1986 was the year of the first release by Greentrax Recordings. Catalogued CDTRAX001, it was Ian Hardie’s: “A Breath of Fresh Airs.” A 30 year project with hundreds of releases and distribution partnerships around the world was far from founder and managing director Ian Green’s intentions when he suggested the record to Hardie as a means of promoting an upcoming tunebook.
Hardie had every reason to go to Green for promotional advice. Recently retired from the police force after 30 years of service, Green had been heavily involved in the burgeoning folk scene in Edinburgh: From his legendary police folk club – affectionately nicknamed “fuzzfolk” – to the Edinburgh Folk Club, the Bells Broadsheet and Discount Folk Records, a mail order record company, Green had a wealth of experience.
Green’s suggestion to Hardie to make an LP to promote his book posed a problem – a lack of organisations to produce, distribute and promote the work of Scottish artists. Taking the matter into his own hands, Green invested some of his police pension and Greentrax was born. CDTRAX001 just the first of a wealth of releases by the label.
Thirty years later, with a catalogue numbering in the hundreds, an international partnership with Alasdair Fraser’s Culburnie records and spinoffs including G2, Celtic Connections and Grian Music Publishing, Greentrax has become much bigger than Green could have imagined. Initially the plan was to release three or four albums per year, but due to his connections within the folk scene people kept knocking at his door. After seven years, the business outgrew his and his wife June’s home, and they moved to a dedicated premises in Cockenzie, where they run the business to this day.
Over the years, Greentrax’s releases have come to reflect the variety of the Scottish music scene at the present day. Their catalogue includes releases from pipe bands, ceilidh bands, Gaelic and Scots singers, folk bands, singer songwriters, instrumentalists, international artists, and even School of Scottish Studies archive material.
The label’s all-encompassing attitude towards Scottish music sees this archive material available alongside some of the last 30 years’ most innovative, game-changing albums, such as Shooglenifty’s Venus in Tweeds. In 1994, the album was a shock to some and criticised by purists, but Green’s commitment to promoting the work of Scottish artists saw the release go ahead. This commitment is as strong today, with the continuing innovation of young artists a big part of the ever growing Greentrax catalogue.

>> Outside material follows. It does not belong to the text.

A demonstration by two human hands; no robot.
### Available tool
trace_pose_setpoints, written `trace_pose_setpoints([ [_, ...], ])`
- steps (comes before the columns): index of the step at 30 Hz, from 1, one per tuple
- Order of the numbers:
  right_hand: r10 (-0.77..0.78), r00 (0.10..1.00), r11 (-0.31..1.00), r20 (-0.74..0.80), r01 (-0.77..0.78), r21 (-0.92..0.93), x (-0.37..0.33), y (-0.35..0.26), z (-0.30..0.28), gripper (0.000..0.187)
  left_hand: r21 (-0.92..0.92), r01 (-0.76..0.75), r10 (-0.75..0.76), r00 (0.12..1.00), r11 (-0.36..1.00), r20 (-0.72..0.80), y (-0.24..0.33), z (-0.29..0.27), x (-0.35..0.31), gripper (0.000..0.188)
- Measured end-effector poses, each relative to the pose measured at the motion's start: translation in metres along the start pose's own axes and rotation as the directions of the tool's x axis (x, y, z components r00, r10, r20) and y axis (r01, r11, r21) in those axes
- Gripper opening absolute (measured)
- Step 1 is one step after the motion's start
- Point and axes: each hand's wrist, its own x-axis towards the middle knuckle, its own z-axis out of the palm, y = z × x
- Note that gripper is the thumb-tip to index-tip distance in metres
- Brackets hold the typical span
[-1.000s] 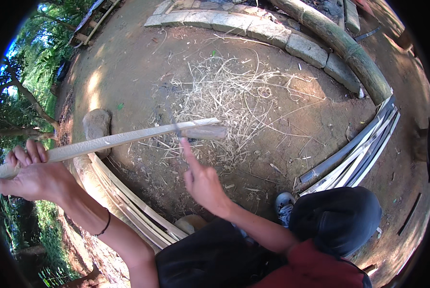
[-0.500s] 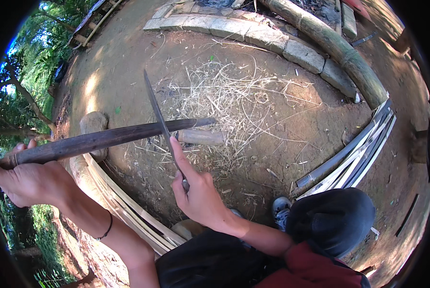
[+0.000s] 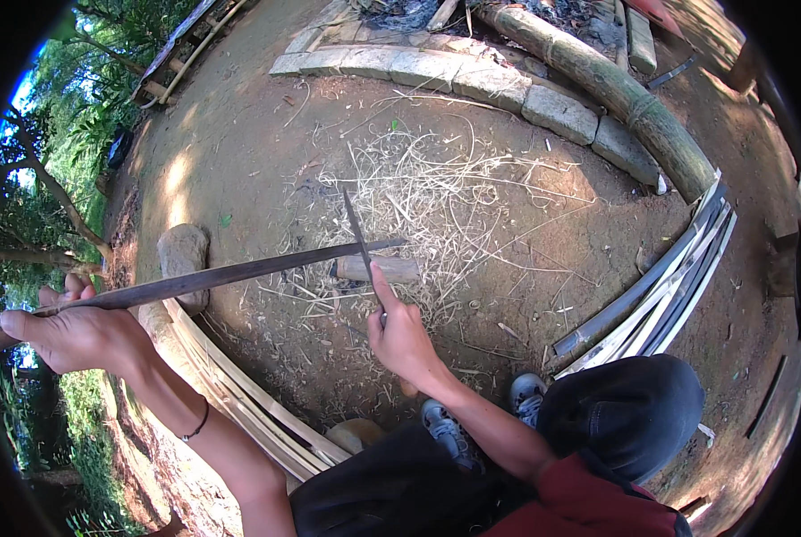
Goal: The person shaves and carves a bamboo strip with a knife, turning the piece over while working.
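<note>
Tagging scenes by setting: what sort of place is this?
Probably an outdoor work yard: bare dirt ground, a scatter of pale shavings, and trees at the left.

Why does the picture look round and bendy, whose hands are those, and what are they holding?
There's no robot here, just a person's bare hands. A wide camera worn on the head looks down, and its lens bends straight edges. The left hand holds a long dark strip, and the right hand grips a knife, its blade crossing the strip in this view. Below lies brown earth with a messy heap of pale shavings and a short piece of wood. A bundle of strips lies at the picture's right.
</note>
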Motion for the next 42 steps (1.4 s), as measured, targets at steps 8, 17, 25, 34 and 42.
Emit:
trace_pose_setpoints([
  [8,0.026,0.999,1.000,0.027,-0.026,-0.016,-0.005,0.008,0.002,0.072,-0.066,0.031,-0.023,0.992,0.997,0.124,0.009,0.000,-0.007,0.039],
  [17,-0.170,0.985,0.975,0.018,0.166,0.149,-0.026,-0.040,0.002,0.075,-0.113,0.111,-0.100,0.990,0.987,0.095,0.039,0.007,-0.017,0.045],
  [25,-0.083,0.997,0.992,-0.001,0.083,0.094,-0.016,-0.016,0.000,0.082,-0.081,0.061,-0.056,0.997,0.995,0.057,0.030,0.004,-0.012,0.051],
  [34,-0.004,0.996,1.000,0.084,0.006,-0.025,-0.023,-0.002,0.007,0.083,-0.101,0.107,-0.098,0.991,0.989,0.091,0.031,0.001,-0.016,0.057],
  [42,-0.333,0.943,0.931,-0.020,0.332,0.151,-0.031,-0.045,0.005,0.076,-0.156,0.116,-0.097,0.987,0.981,0.128,0.033,-0.001,-0.017,0.057],
])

It’s impossible to find anything but universal praise for the work of Greentrax. Sheena Wellington, who has had a part in six recordings they’ve released, said: “Ian and June Green’s names are a byword for integrity and goodness. I am very proud to be a Greentrax artist, as is everyone who has had the honour of being part of the Greentrax family.”
Far from being the small project that Ian Green had intended, Greentrax has become a leader in its field, its work helping the Scottish Music scene to grow and making a vibrant, varied sea of recordings available internationally. From CDTRAX001 in 1986, the company is now at CDTRAX390, with no plans of stopping any time soon! In the words of Gordon Gunn, another Greentrax artist: “Ian Green’s vision has turned the Greentrax catalogue into a huge, classic collection which will live on for future generations to enjoy”.